Die Beziehungen Luxemburgs zu dem Inselstaat tragen zunehmend Früchte

Sechs Jahrzehnte kapverdische Immigration nach Luxemburg und drei Jahrzehnte Kooperationspolitik des Großherzogtums in dem zu Westafrika zählenden Land stehen weitgehend für eine Erfolgsgeschichte, die jedoch auch ihre Schattenseiten hat. Seit einigen Jahren setzt Kap Verde, dessen Präsident José Maria Neves vom 23. bis 25. Mai auf Staatsbesuch hier ist, verstärkt auf erneuerbare Energie.
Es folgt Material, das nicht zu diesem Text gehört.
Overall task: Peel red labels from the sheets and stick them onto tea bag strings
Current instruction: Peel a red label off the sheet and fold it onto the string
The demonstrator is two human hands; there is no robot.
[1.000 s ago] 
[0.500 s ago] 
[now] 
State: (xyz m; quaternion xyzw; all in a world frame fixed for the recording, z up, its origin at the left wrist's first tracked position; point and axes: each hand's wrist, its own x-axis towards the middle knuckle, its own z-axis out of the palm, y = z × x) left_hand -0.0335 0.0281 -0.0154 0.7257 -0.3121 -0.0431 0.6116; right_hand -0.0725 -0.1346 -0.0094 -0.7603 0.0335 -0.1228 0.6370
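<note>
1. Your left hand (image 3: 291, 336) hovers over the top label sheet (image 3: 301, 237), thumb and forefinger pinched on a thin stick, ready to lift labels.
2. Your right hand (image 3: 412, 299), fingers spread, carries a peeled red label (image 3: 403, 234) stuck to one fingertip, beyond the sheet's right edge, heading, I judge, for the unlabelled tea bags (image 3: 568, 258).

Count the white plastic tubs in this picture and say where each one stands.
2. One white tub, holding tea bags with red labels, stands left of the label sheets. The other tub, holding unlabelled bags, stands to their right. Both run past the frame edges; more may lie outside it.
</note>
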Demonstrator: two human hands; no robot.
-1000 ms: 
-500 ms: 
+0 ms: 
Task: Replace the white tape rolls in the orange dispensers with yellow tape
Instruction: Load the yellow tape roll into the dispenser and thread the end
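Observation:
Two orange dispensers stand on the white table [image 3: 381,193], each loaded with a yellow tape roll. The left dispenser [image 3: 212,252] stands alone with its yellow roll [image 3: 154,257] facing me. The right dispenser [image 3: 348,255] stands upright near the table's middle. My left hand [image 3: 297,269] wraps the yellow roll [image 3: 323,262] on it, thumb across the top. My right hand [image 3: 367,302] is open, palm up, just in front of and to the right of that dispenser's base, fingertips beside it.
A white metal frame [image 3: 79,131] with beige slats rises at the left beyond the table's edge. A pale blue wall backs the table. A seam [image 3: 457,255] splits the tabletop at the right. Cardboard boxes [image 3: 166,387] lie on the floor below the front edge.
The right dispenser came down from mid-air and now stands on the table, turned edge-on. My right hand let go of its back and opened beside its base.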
Impressionen aus Kap Verde: Die Demokratie in der Inselrepublik gilt unter den vielen afrikanischen Staaten als vorbildlich

Impressionen aus Kap Verde: Die Demokratie in der Inselrepublik gilt unter den vielen afrikanischen Staaten als vorbildlich Fotos: Editpress-Archiv/Isabella Finzi

Sonne und Wind spielen in Kap Verde eine besondere Rolle. Dies trifft nicht nur zu, weil der aus zehn Inseln – neun bewohnt – bestehende Staat in die nördlichen „Ilhas de Barlavento“ (über dem Wind) aus Santo Antão, São Vicente, São Nicolau, Sal und Boa Vista und die südlichen „Ilhas de Sotavento“ (unter dem Wind) Maio, Santiago, Fogo und Brava unterteilt ist und fast das ganze Jahr über die Sonne scheint. Auch nicht, weil Kite- und Windsurfer aus aller Welt vor allem in der ersten Jahreshälfte die guten Bedingungen benutzen und der Tourismus, mit 25 Prozent Anteil an der Wirtschaft, das ganze Jahr möglich ist. Es gilt nicht zuletzt, weil Kap Verde in den vergangenen Jahren die Nutzung der erneuerbaren Energien vorangetrieben hat.